From our frontline work we know that women often turn to drugs and alcohol to cope with the violation of their bodily autonomy and the intense feelings of blame and shame that are heaped on women in the aftermath of sexual violence. Further, we see that men use drugs and alcohol to facilitate attacks or as part of gaining and maintaining control over women. 65% of women in the sex trade who call us disclose a dependency on alcohol and/or drugs. Some women told us that they were first dependent on drugs (most often as a coping response to past sexual violence) and turned to prostitution as a means to pay for the drugs. Other women told us that they started using drugs or alcohol frequently as a way to cope with the experience of prostitution.

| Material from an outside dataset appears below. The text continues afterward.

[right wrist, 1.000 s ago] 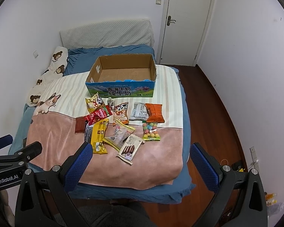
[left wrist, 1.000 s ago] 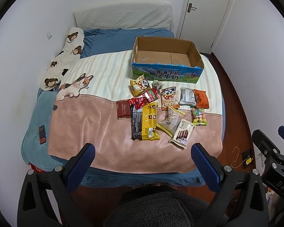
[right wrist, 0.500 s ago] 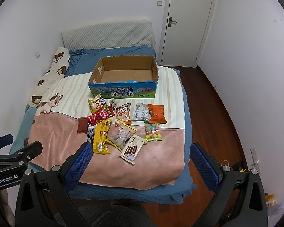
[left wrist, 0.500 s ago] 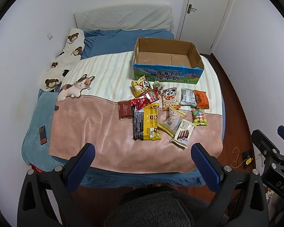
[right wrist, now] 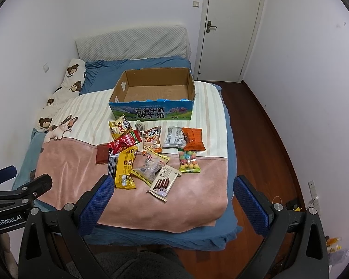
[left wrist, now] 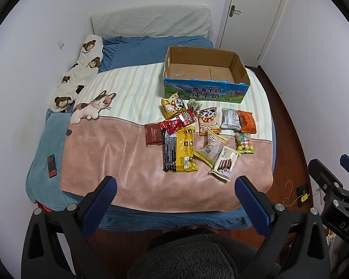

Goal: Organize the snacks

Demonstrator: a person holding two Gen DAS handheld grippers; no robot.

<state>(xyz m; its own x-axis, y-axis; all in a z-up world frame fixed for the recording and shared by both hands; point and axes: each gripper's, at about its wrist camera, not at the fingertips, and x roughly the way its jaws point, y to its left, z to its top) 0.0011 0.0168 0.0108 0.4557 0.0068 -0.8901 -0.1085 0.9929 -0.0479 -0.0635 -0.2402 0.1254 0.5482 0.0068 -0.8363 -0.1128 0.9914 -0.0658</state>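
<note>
Both tongs, left tongs (left wrist: pixel 174 196) and right tongs (right wrist: pixel 172 195), hanging agape, empty; white chocolate-stick packet (right wrist: pixel 164 180) lying at twelve o'clock, nearer right, long axis toward one o'clock.

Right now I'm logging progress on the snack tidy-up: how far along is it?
Nothing looks done yet: the cardboard box on the bed is empty. Nothing is in hand either; the left tool and right tool are both open, back from the bed. All the snacks are left, from the yellow packet and Franzzi wafers to the candy bag.
</note>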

When we call on behalf of women trying to access detox services, we are told that the waitlist to get a detox bed is 4 days long and wait times for residential treatment centres are routinely between 4-12 weeks. As detox is a prerequisite to get into a residential treatment centre, calling for space represents the first of many steps that a woman seeking support for addiction must take. Much can change between that initial call and a bed becoming available. British Columbia must ensure that detox beds are available on demand and provide immediate entry into long term treatment centres.
We welcome the recent funding announcement that directs $16 million toward new treatment beds in British Columbia but we echo the concern that many community advocates have raised regarding the standard of care provided in these facilities. We also must stress the necessity of women-only detox and treatment centres. Women frequently report to us being targeted by men in mixed-sex treatment centres and in AA/NA groups. Women must be afforded a safe place to focus on building a life free from addiction and male violence.
Of course, detox and recovery services on demand are crucial but cannot replace an adequate response to women’s poverty, scarcity of safe and affordable housing, and men’s violence against women. We expect the provincial government to implement an immediate, effective and comprehensive response to these issues. British Columbia can and must do better for women.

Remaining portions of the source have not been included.